__PROMPT__:
Among the entries below, only the lines from the one with "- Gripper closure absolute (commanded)" through the one with "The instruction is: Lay" are wanted, reproduced exactly. Pictures are not wanted.

__DATASET EXCERPTS__:
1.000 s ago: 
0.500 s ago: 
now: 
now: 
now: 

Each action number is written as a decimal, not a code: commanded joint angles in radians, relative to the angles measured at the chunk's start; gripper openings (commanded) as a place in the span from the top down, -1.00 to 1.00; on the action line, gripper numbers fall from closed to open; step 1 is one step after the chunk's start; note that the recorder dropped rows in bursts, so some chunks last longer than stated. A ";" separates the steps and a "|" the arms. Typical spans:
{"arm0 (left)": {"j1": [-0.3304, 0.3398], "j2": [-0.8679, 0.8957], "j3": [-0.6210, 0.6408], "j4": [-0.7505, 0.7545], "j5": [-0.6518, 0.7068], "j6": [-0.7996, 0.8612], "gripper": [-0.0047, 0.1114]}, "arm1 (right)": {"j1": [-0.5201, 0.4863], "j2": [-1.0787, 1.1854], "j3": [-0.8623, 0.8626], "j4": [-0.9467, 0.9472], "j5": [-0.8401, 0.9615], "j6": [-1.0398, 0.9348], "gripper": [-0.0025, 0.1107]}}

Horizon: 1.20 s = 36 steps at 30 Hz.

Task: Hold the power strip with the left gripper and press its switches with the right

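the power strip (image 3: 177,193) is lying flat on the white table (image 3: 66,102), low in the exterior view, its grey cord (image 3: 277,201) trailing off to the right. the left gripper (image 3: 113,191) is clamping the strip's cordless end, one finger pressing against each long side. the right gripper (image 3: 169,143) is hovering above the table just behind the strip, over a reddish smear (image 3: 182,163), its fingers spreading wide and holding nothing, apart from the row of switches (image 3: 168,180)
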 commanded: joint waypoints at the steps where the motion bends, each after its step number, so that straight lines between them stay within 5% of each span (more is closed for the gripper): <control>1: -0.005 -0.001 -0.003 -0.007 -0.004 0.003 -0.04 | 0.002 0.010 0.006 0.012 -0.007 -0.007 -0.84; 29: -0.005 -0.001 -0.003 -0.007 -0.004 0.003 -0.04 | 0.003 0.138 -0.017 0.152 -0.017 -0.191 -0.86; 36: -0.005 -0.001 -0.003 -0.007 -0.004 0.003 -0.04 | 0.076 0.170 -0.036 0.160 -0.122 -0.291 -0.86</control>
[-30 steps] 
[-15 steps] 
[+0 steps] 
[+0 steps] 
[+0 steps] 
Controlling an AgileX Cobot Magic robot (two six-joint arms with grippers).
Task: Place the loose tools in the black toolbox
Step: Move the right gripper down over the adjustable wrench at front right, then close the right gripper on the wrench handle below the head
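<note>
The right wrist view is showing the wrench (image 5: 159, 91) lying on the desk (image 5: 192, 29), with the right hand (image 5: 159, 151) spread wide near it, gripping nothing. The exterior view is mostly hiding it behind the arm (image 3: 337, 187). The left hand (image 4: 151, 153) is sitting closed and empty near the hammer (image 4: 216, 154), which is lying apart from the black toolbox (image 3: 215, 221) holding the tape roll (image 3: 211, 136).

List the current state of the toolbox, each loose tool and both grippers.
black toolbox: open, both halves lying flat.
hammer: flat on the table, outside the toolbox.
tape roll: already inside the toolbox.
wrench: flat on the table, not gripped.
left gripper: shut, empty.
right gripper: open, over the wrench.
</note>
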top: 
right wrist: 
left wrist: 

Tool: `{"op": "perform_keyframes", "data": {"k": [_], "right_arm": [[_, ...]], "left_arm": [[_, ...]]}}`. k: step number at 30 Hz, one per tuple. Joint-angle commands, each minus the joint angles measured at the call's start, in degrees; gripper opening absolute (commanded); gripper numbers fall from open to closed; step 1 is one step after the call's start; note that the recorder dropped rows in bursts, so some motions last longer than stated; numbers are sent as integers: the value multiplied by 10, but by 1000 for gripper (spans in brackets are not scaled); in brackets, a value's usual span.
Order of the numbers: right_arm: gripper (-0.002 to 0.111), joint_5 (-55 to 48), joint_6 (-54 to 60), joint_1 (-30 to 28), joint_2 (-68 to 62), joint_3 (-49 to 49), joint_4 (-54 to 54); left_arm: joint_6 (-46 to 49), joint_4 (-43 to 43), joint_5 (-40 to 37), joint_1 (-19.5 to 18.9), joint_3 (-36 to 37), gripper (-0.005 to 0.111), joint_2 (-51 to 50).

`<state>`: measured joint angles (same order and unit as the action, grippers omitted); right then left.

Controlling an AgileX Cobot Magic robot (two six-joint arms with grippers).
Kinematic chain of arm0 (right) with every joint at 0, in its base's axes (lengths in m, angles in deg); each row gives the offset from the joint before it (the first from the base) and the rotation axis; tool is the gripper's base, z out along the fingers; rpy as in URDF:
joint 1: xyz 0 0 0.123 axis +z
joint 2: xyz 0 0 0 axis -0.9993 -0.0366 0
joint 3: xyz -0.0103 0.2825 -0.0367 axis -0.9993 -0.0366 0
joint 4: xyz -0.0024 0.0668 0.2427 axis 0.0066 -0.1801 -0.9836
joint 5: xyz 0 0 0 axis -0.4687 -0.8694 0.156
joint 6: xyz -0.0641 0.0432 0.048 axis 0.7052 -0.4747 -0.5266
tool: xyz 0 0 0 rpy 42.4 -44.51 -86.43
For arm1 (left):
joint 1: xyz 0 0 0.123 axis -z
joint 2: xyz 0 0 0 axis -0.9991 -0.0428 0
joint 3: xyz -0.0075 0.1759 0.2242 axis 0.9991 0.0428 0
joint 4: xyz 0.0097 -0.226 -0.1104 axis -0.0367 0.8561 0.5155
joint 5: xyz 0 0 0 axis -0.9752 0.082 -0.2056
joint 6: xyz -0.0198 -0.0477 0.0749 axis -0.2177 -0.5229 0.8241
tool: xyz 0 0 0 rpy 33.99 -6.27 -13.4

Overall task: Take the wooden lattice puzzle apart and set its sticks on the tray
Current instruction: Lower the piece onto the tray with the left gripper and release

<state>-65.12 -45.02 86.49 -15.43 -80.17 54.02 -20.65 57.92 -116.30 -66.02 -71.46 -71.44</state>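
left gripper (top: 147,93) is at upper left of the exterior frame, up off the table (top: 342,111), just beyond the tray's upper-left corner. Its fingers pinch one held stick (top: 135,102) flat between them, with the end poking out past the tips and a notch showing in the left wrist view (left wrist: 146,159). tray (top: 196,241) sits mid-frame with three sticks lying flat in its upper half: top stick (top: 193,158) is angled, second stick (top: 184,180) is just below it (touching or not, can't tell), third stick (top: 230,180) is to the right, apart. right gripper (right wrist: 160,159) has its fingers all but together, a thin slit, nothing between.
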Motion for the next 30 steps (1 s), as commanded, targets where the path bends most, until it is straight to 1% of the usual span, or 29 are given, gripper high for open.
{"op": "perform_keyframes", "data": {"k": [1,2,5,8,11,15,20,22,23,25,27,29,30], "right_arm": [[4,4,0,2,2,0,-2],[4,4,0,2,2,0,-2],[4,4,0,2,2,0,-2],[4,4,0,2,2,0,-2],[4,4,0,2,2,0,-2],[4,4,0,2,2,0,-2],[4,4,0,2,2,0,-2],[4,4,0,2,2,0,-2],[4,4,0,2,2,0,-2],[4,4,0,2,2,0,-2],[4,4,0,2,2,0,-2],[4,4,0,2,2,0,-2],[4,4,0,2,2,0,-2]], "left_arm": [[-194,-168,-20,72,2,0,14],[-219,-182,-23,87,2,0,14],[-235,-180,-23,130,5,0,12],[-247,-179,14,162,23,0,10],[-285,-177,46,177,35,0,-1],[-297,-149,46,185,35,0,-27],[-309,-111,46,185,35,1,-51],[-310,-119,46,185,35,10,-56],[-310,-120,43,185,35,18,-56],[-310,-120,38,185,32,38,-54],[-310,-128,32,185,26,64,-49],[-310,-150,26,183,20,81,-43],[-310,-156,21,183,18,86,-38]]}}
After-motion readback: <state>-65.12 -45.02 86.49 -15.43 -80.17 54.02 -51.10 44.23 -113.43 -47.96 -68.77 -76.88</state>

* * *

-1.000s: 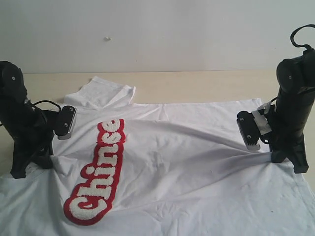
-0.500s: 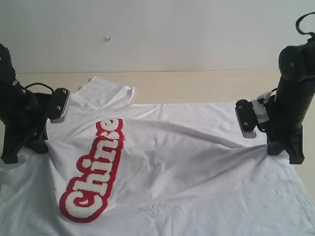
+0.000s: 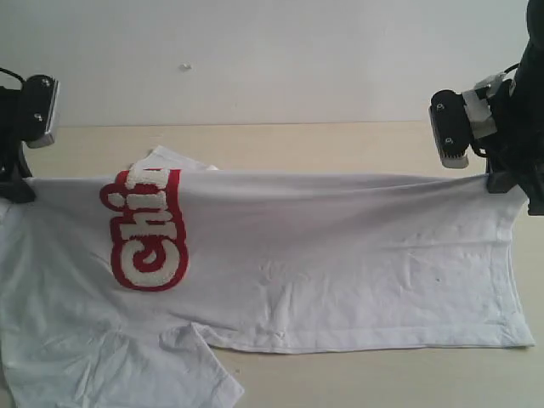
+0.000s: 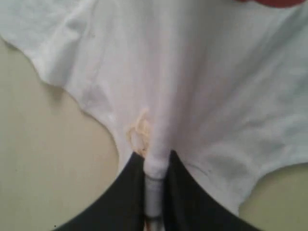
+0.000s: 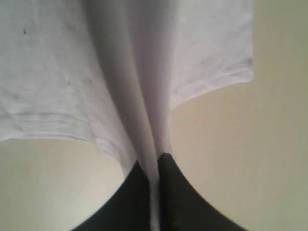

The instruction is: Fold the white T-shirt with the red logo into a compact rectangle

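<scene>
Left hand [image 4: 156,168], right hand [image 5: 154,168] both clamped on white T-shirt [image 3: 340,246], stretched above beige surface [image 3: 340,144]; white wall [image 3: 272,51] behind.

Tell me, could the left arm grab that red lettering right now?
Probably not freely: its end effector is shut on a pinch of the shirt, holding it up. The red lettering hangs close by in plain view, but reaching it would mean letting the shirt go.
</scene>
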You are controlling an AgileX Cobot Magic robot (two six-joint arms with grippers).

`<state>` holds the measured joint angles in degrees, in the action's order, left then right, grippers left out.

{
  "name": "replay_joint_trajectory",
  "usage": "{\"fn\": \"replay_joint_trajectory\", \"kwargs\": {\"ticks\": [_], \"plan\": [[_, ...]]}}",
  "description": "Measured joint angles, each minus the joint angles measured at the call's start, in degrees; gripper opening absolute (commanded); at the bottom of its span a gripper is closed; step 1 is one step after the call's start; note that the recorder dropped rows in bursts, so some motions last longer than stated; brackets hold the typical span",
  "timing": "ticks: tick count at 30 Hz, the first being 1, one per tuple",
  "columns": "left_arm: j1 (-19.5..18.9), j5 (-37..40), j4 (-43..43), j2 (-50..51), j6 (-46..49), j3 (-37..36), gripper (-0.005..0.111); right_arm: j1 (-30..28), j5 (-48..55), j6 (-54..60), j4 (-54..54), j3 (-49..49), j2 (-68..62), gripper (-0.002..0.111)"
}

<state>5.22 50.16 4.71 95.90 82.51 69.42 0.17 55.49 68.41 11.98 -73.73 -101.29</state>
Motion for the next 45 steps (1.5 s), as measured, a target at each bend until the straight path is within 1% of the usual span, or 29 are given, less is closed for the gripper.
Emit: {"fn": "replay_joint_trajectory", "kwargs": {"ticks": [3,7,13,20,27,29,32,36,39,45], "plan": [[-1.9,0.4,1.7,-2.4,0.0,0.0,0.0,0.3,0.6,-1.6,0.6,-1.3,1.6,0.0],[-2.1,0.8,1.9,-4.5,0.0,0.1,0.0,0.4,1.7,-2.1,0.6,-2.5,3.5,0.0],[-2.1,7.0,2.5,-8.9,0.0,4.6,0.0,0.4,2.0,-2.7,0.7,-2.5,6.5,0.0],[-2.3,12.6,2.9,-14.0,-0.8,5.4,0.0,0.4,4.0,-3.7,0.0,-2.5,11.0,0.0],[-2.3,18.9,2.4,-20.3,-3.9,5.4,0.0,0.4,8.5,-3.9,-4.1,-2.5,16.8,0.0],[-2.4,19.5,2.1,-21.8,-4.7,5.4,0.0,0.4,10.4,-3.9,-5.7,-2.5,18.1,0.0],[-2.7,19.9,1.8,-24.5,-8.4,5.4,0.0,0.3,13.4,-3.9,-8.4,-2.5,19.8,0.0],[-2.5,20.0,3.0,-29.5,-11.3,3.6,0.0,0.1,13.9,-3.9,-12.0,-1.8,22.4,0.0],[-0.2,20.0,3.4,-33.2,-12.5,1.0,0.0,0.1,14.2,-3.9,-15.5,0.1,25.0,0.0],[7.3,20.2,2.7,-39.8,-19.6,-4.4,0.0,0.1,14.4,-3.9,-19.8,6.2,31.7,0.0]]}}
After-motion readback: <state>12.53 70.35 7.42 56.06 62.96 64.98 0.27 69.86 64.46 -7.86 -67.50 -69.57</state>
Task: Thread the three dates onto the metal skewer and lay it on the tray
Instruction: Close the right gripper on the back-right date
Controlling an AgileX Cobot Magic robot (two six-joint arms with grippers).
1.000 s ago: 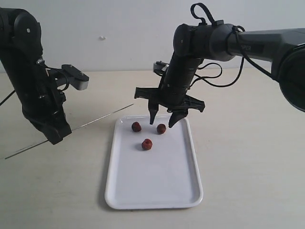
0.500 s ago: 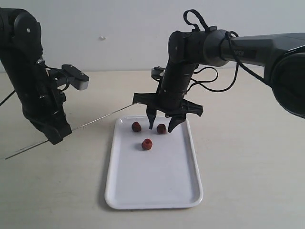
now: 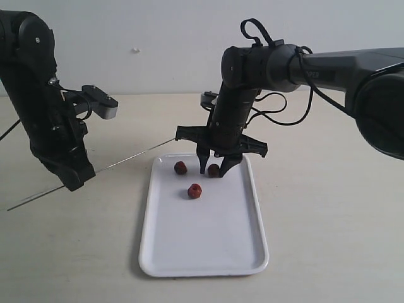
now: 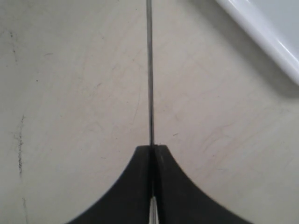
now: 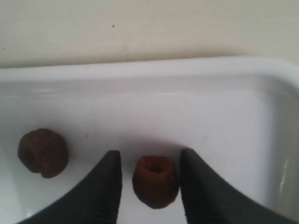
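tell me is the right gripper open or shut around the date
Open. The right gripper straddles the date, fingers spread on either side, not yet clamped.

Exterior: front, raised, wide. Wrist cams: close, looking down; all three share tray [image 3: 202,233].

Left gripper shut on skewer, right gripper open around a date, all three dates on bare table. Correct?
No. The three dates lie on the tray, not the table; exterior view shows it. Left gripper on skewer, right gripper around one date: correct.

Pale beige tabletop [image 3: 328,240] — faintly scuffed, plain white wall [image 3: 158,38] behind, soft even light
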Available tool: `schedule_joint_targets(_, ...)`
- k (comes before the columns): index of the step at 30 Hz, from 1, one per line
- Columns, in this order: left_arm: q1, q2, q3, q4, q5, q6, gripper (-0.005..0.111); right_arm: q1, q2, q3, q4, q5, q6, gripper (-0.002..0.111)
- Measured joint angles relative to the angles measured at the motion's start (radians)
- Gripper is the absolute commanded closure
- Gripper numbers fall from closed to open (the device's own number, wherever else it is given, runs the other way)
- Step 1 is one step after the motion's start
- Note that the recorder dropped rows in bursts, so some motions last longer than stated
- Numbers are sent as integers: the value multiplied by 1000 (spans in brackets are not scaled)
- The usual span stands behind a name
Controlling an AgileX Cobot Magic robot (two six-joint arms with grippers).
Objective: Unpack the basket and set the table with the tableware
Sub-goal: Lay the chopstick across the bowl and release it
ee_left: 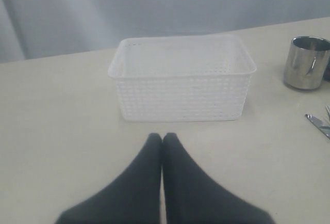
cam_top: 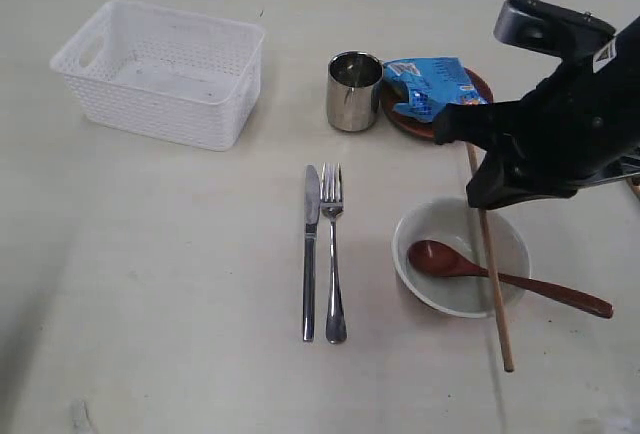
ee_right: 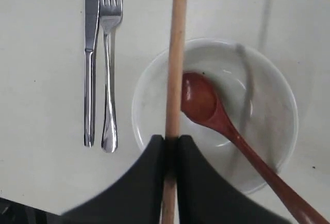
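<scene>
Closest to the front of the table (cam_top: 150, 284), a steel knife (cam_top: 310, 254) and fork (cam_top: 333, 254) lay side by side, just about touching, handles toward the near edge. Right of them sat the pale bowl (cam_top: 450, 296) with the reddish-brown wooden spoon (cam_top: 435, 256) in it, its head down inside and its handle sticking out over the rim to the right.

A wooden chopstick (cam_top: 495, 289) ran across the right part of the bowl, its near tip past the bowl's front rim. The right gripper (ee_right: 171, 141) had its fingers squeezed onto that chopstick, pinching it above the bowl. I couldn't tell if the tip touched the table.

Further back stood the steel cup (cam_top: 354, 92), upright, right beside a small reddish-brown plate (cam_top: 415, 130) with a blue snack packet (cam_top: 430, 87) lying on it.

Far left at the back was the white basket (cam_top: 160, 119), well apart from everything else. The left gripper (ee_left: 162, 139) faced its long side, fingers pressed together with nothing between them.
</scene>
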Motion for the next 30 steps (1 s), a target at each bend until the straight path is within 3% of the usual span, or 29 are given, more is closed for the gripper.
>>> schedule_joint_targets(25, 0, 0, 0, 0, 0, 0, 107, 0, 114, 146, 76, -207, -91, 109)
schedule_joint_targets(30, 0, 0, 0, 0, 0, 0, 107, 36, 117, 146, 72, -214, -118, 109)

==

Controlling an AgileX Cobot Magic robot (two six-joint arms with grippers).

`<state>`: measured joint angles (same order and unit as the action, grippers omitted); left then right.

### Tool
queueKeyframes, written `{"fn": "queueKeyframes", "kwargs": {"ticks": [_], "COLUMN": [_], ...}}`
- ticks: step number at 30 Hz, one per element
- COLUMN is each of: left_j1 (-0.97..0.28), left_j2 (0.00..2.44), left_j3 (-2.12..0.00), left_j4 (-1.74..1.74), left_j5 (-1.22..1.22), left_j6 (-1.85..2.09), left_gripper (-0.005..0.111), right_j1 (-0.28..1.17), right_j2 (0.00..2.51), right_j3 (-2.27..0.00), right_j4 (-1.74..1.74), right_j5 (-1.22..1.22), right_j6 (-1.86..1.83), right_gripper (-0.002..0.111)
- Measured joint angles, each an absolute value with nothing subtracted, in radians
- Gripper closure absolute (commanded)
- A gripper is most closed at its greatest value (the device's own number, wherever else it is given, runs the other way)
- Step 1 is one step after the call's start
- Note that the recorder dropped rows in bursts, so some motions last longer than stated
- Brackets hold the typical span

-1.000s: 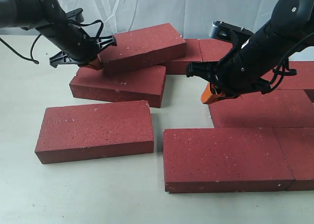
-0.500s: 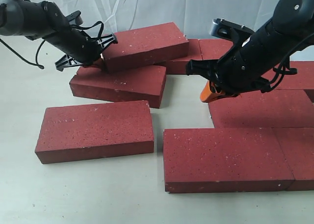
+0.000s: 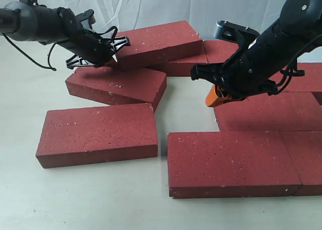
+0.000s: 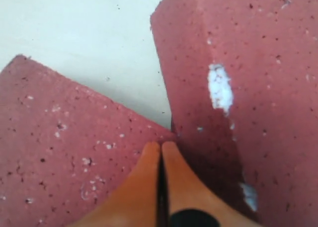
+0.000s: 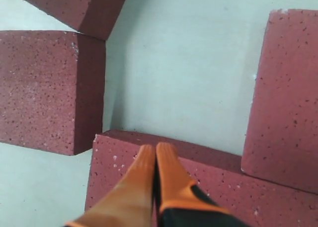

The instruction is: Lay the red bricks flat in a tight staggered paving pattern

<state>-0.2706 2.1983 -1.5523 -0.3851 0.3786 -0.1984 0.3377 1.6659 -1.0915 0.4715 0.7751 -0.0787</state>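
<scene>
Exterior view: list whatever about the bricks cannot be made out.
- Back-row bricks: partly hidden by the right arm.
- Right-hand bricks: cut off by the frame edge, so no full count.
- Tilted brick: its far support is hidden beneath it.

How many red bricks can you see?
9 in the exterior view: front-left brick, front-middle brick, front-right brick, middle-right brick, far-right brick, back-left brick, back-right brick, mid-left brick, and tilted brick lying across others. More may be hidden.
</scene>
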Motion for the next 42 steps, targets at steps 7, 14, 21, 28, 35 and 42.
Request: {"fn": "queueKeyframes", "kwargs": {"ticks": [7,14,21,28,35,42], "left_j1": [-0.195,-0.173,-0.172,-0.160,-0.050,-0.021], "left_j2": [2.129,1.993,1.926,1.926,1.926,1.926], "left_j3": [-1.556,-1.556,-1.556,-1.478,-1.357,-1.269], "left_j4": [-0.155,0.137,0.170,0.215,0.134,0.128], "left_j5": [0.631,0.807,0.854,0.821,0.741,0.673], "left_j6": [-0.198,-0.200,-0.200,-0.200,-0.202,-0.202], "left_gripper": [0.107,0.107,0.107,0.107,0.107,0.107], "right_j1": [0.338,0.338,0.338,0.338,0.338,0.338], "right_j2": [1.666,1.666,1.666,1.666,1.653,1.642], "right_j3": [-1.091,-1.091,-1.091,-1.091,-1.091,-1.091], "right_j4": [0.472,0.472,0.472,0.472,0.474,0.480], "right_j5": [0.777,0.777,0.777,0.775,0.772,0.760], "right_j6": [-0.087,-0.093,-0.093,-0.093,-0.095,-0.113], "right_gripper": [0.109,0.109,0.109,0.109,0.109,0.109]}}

__WRITTEN ANSWER__:
- Gripper closure absolute (commanded)
- A gripper is most closed at its greatest value (the device's own number, wherever else it is given, runs the other way)
- Step 1 is one step after the call's start
- Note that the recorder dropped rows in bursts, so some motions last longer than stated
- Brackets hold the typical span

-1.000s: 
-0.500s: 
+0.000s: 
+0.000s: 
+0.000s: 

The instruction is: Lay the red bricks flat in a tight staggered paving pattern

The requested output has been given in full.